Pubblicato in prima edizione italiana da Liberilibri nel 2015 nella collana Narrativa, a cura di Guido Vitiello, Justice Machines. Racconto di fantascienza giudiziaria (uscito a Parigi nel 1954 con il titolo Justice 65) è un insolito esempio di distopia giudiziaria, un grottesco quadro immaginato da Jacques Charpentier con la formula del conte philosophique settecentesco alla maniera di Voltaire e Diderot.

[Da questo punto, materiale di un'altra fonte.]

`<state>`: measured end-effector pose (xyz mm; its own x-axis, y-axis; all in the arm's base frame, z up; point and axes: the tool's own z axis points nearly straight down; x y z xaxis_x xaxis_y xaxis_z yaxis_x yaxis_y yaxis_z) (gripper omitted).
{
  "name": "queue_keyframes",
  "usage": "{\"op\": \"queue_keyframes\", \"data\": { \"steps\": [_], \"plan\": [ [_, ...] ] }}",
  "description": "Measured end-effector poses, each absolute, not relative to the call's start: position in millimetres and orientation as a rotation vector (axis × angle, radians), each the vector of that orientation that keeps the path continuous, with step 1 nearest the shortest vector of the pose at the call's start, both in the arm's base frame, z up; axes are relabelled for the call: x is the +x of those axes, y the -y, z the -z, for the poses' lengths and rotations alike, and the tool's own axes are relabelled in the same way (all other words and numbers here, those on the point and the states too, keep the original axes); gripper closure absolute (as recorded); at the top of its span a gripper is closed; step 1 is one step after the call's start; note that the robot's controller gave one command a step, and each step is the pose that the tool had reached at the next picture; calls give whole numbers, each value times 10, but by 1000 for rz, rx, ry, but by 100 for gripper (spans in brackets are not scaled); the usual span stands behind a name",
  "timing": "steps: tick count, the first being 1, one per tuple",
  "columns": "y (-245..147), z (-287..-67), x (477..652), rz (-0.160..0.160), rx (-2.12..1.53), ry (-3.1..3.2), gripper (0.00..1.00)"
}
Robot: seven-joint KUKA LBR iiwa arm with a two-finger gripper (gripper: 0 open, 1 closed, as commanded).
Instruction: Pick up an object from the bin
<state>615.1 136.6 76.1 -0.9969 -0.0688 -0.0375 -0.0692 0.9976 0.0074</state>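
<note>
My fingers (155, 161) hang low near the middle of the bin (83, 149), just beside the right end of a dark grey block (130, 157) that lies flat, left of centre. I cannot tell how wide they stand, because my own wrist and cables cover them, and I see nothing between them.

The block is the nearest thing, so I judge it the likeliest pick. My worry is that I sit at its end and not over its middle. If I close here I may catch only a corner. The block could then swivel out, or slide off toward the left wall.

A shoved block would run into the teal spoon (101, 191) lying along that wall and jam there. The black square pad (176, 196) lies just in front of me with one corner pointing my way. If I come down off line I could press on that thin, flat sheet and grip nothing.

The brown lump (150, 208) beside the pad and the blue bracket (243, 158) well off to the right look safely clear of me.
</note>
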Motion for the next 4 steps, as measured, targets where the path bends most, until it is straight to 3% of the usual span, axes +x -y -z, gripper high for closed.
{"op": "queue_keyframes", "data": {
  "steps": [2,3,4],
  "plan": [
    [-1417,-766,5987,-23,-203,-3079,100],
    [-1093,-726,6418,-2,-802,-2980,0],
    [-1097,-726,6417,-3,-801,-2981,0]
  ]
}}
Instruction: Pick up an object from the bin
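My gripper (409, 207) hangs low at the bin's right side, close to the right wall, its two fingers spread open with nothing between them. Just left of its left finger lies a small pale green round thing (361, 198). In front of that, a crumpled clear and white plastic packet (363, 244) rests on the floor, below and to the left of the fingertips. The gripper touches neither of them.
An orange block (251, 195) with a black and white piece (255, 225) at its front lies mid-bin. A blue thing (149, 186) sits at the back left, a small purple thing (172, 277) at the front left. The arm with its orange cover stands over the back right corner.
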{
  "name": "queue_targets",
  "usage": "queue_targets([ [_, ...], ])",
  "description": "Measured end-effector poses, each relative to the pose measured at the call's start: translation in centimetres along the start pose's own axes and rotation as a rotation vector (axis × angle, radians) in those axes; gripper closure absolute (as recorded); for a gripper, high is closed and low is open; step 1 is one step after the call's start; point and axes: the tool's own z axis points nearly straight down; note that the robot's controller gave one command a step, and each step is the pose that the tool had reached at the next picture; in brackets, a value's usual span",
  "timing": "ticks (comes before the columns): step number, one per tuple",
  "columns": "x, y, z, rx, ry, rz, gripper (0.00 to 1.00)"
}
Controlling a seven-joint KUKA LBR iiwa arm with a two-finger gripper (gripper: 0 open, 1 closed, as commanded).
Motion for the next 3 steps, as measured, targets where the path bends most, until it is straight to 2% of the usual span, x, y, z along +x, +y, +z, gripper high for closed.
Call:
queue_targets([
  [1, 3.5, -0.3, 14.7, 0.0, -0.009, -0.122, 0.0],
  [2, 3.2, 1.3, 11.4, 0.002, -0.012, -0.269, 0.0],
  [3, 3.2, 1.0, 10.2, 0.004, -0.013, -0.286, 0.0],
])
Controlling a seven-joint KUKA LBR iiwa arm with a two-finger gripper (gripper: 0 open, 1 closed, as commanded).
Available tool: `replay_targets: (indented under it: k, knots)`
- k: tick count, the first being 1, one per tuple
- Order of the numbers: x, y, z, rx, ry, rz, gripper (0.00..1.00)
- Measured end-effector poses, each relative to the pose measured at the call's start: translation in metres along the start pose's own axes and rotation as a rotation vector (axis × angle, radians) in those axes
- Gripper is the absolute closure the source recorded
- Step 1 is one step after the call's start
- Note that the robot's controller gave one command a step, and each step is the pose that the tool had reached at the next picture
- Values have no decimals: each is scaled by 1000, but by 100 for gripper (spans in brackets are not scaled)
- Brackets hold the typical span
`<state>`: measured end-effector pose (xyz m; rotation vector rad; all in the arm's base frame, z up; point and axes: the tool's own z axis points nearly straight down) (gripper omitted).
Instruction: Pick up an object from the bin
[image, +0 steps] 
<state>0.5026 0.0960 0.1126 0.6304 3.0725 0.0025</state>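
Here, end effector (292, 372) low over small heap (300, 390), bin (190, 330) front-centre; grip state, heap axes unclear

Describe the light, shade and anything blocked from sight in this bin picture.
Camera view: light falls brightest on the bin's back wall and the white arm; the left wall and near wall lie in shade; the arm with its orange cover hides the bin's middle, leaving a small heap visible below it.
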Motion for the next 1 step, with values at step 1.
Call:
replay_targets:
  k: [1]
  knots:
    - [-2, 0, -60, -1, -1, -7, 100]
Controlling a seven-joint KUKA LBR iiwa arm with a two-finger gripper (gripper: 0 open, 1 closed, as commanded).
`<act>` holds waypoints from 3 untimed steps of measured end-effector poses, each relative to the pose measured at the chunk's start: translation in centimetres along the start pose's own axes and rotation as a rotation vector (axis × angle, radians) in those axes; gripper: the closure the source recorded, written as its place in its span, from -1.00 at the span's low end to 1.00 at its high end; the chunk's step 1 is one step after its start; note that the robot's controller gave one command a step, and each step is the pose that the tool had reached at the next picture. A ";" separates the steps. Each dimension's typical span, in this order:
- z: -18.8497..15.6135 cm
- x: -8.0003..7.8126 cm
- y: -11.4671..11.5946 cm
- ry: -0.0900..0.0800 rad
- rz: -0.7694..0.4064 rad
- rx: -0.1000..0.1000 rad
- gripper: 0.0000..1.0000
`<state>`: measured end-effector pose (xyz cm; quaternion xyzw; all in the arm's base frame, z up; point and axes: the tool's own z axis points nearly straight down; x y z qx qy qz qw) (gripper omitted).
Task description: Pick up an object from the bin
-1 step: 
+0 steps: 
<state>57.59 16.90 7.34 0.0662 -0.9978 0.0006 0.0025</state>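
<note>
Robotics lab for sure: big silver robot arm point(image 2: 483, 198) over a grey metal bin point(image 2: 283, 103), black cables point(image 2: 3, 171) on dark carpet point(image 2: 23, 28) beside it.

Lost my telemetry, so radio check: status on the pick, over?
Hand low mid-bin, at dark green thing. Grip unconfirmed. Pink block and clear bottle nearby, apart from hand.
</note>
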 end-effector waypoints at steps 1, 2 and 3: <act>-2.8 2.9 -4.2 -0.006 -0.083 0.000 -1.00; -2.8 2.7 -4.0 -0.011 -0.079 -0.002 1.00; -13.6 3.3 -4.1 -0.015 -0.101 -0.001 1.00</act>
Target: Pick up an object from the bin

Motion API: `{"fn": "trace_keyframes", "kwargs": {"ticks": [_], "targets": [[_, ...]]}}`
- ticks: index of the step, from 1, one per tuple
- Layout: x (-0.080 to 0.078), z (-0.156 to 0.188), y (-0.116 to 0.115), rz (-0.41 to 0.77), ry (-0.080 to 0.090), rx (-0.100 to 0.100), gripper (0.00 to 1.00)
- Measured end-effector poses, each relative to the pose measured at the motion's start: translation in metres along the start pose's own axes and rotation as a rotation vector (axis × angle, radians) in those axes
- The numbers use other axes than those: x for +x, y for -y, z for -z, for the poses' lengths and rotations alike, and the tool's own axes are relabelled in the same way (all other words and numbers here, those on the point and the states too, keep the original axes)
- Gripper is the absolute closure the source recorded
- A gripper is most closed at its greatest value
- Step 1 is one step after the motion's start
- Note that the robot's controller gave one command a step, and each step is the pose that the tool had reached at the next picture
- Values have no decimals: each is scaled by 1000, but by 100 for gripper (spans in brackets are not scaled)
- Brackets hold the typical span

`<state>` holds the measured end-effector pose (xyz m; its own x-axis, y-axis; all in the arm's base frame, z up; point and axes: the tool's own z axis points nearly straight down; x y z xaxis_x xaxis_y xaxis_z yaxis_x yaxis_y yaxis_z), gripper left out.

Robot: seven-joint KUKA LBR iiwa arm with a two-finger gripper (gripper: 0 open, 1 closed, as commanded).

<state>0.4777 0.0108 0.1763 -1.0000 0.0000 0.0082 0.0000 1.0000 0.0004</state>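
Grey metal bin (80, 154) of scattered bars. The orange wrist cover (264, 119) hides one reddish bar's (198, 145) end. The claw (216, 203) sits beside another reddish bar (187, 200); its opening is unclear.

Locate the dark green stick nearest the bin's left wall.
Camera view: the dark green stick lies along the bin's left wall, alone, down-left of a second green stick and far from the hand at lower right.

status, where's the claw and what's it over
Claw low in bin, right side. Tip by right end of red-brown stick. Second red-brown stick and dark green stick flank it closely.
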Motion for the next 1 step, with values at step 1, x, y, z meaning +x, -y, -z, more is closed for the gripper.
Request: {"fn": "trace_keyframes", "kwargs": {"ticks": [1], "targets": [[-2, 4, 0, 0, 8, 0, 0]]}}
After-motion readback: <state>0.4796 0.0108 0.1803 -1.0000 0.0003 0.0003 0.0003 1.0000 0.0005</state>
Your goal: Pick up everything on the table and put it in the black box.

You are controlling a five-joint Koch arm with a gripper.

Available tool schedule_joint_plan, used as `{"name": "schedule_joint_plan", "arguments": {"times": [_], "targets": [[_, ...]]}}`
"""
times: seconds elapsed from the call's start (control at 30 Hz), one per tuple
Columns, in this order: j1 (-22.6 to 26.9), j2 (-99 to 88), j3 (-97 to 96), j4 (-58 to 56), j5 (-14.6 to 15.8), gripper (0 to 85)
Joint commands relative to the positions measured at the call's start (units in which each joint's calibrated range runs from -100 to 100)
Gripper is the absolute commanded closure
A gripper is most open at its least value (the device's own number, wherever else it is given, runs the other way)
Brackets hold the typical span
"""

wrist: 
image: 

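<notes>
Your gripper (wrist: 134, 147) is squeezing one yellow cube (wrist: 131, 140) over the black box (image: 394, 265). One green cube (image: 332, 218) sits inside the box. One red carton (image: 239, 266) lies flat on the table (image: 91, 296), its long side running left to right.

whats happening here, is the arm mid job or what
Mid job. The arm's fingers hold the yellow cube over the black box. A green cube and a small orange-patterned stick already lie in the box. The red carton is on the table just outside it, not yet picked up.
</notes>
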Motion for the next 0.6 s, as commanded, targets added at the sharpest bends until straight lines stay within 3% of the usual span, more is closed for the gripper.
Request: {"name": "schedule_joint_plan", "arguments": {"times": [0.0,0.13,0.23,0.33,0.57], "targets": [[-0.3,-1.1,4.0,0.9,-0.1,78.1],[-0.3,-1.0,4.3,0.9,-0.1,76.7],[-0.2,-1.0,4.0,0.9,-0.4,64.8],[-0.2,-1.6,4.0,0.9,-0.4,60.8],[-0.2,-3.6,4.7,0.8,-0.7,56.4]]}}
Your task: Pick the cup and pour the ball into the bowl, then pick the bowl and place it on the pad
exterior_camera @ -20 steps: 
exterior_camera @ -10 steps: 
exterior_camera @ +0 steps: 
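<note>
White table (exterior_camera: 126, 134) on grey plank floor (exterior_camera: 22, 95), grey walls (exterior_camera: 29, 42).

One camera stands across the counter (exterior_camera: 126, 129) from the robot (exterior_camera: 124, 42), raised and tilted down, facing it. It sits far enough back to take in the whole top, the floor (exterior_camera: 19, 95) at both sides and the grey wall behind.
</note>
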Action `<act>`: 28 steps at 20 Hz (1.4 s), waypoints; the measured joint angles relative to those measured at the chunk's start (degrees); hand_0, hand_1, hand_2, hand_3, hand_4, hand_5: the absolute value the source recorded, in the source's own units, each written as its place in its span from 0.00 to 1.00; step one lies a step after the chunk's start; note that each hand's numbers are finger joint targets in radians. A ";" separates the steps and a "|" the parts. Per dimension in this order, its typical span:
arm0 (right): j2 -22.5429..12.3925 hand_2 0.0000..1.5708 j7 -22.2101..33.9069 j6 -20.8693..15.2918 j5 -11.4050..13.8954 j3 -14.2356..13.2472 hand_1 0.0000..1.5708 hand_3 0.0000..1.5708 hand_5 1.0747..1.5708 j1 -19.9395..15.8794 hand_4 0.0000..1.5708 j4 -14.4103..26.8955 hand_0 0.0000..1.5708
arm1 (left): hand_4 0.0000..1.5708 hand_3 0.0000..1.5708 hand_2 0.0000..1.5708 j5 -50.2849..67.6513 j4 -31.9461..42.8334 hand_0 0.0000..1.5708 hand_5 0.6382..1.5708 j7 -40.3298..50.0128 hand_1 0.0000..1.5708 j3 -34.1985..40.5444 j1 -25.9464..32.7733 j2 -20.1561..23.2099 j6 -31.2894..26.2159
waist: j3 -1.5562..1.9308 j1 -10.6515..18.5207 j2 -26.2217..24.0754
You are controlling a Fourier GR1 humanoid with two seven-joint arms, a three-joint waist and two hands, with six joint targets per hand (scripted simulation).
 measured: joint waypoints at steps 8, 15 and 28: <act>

Ma “più che un folle balzo nel futuro fantascientifico”, scrive Aldo Canovari nella Nota dell’editore, “potrà anche esser letto come una riesumazione di un antico, provvidenziale istituto.” Quale? Quello del sorteggio dei magistrati, stabilito per ovviare alla fallacia e all’inaffidabilità del giudizio umano, a quegli errori giudiziari che possono avere a volte conseguenze micidiali: “Non abbiamo dubbi infatti che ad una incertezza giuridica frutto della parzialità di magistrati politicizzati sia preferibile una incertezza generata da un’Alea pura, imparziale, assoluta, e per questo equanime.”

 

Qui di seguito, un significativo estratto:

Il diritto aveva senz’altro subìto dei cambiamenti durante il mio lungo sonno. Non avrei dovuto aggiornarmi? «Non ho nemmeno più i codici!», dissi pietosamente.

Tutti si misero a ridere. «Gli studi», disse il bâtonnier, «oggi sono molto semplificati.»

«Potrebbe cominciare immediatamente», disse un collega, «è il giorno di storia del diritto. La passeggiata comincia alle quattro.»

«Non so se avrò il tempo di arrivare alla Facoltà», dissi consultando l’orologio.

«Non preoccupatevi, la Facoltà non esiste più. Ora i corsi si fanno al Palazzo. Il nostro insegnamento è diventato essenzialmente pratico. S’impara guardando. Non dovrete che aggiungervi al corso. Sbrigatevi: il punto di partenza è la Galerie Marchande.»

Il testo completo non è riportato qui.